Spring Data MongoDB – remove '_class’ field or define explicitly by @DocumentType

Spring Data with MongoDB support empowers many of applications which uses NoSQL approach to store data. However, it still tries to map abstract raw documents into strongly typed Java Objects.

NoSQL documents brings no information about it’s structure, it keeps simple data like values, arrays and nested documents. In Java code it is possible to make an aggregate (instance of Object in Object) which corresponds nested documents in NoSQL structure. This can save some extra joins or additional queries while One-To-Many and One-To-One relations known from relational data model.

Serializing objects is possible while the object structure is known. While you save the object to database it is simply serialized into JSON string.

There is no problem while you fetch the JSON objects from database and assign to the known Java structure as well. Sometimes in Objective programming approach objects are extended by other classes with extended structure. For example there is object A and object B (extending A without any extra fields). In this point while you query for all objects of type A (type A and B should be returned, because B is also A) there is no way to determine object’s type while deserialization. This is known as polymorphism in Object oriented programming.

To solve that issue Spring Data Mongo Template adds an extra _class field where the canonical name of class is stored.

In many cases we do not use polymorphism in out data model and adding extra _class field is disk space loss.

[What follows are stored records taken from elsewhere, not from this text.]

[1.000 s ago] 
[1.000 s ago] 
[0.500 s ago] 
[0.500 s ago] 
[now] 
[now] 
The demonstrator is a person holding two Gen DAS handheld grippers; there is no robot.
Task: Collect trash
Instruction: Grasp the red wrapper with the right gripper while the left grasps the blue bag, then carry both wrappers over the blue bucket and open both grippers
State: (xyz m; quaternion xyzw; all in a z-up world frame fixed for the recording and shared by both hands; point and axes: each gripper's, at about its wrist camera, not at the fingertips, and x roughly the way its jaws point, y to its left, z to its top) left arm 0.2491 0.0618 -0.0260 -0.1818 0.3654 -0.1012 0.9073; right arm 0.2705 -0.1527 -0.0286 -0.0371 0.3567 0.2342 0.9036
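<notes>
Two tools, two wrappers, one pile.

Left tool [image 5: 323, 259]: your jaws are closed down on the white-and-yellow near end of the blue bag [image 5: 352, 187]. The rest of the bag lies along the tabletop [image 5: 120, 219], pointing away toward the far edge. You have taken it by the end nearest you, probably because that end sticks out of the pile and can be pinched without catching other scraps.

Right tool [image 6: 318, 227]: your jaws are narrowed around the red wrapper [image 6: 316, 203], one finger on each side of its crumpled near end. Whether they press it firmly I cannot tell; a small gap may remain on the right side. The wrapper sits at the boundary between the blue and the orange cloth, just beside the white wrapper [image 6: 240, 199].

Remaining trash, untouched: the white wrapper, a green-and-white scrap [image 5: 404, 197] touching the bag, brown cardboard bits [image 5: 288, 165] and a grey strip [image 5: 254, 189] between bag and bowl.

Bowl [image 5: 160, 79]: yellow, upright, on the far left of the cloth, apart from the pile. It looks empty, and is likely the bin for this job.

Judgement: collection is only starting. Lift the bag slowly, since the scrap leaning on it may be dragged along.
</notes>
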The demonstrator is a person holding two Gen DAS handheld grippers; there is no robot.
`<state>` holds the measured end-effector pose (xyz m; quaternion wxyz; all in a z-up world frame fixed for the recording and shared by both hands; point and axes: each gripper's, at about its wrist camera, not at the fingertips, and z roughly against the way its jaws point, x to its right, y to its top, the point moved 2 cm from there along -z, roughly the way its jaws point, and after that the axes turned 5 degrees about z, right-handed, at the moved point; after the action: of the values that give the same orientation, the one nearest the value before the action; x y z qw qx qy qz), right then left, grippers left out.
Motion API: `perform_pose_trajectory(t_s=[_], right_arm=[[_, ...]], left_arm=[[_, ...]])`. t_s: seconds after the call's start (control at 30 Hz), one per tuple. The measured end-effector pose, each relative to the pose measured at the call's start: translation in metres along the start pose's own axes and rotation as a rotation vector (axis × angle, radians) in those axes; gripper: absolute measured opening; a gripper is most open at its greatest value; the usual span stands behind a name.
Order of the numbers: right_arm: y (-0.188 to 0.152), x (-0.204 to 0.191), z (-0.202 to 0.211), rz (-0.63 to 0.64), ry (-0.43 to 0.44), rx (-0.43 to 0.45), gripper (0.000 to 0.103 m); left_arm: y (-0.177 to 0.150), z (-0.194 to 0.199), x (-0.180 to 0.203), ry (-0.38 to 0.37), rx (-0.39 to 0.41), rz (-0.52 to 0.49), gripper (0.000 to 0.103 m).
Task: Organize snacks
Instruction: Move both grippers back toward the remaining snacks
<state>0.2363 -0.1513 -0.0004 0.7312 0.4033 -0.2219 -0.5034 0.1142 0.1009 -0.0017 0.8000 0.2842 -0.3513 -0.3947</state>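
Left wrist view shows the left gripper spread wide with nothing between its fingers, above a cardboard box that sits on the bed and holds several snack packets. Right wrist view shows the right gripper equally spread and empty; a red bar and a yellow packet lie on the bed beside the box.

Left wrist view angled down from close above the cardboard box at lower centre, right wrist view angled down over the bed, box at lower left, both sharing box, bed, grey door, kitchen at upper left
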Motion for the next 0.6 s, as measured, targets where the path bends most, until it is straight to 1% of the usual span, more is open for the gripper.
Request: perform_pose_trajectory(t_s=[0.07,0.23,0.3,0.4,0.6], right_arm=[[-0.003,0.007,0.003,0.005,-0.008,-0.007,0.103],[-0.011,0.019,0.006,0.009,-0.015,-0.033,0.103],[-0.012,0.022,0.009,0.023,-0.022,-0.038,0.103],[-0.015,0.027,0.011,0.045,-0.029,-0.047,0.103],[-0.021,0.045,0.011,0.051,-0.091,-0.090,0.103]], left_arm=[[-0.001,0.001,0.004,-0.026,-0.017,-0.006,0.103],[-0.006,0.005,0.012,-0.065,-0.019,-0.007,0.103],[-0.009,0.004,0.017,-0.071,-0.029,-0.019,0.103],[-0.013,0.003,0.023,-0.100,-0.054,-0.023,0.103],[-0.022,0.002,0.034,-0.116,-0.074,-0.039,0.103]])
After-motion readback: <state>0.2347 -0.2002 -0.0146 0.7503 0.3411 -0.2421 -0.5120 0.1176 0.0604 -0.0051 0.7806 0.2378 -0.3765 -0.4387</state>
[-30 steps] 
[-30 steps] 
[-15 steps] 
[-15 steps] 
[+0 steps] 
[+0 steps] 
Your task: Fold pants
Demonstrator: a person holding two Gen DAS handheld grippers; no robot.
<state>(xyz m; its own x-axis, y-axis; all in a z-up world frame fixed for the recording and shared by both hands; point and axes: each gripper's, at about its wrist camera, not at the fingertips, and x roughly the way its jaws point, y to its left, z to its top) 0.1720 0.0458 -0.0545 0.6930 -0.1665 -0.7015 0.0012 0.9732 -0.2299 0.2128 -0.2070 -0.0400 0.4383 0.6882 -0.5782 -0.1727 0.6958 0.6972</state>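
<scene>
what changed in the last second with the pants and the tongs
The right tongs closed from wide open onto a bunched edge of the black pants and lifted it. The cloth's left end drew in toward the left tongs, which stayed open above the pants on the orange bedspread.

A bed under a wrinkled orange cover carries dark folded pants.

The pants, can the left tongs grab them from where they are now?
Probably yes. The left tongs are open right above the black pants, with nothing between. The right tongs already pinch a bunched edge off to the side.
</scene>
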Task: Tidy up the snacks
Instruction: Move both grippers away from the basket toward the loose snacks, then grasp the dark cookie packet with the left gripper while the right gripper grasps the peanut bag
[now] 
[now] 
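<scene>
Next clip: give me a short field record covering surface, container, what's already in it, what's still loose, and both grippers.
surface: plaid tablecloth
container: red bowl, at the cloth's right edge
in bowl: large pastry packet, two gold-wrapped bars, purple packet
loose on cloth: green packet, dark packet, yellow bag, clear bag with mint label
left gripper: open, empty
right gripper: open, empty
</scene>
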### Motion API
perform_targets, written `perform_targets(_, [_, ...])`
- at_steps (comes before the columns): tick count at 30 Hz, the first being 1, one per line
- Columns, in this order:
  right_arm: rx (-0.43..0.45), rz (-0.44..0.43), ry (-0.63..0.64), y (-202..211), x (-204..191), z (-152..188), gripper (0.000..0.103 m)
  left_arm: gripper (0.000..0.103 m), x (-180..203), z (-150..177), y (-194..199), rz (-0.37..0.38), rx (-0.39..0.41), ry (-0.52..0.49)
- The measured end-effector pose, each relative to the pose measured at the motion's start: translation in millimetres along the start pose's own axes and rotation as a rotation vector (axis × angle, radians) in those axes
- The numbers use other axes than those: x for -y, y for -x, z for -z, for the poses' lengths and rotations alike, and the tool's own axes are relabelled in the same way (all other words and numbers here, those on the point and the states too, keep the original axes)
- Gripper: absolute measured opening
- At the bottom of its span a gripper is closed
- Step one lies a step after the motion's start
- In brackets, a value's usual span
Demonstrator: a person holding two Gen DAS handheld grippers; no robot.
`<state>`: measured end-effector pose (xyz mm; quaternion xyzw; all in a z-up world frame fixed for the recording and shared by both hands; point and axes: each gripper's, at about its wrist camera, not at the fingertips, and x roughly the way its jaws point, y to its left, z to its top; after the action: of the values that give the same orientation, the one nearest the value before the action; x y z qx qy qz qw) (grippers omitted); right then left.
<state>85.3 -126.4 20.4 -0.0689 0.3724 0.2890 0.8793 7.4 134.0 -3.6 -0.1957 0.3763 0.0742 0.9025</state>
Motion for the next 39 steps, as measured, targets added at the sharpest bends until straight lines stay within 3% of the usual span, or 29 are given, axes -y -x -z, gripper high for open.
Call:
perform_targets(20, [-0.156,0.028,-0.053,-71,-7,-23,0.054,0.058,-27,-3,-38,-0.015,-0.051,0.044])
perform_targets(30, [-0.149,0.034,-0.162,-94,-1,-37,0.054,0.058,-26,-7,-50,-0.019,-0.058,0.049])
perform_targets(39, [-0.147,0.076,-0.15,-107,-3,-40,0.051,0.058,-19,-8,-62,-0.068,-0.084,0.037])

Avoid storing _class field

To avoid storing _class field, simply innject DefaultMongoTypeMapper with extra class field name set to null in into MongoTemplate:

@Configuration
@EnableMongoRepositories(basePackages="example")
public class AuthDataSourceConfiguration {

	// ...
    
	@Bean
	public MongoClient mongoDbClient() throws Exception {
		return new MongoClient(new ServerAddress("127.0.0.1"));
	}

	@Bean
	public MongoDbFactory mongoDbFactory() throws Exception {
		return new SimpleMongoDbFactory(mongoDbClient(), "dbname");
	}

	@Bean
	public MongoTemplate mongoTemplate() throws Exception {
		MongoTypeMapper typeMapper = new DefaultMongoTypeMapper(null);
        MappingMongoConverter converter = new MappingMongoConverter(mongoDbFactory(), new MongoMappingContext());
        converter.setTypeMapper(typeMapper);
        
		MongoTemplate mongoTemplate = new MongoTemplate(mongoDbFactory(), converter);
		return mongoTemplate;
	}
}

This solution will completely ignore the extra type value.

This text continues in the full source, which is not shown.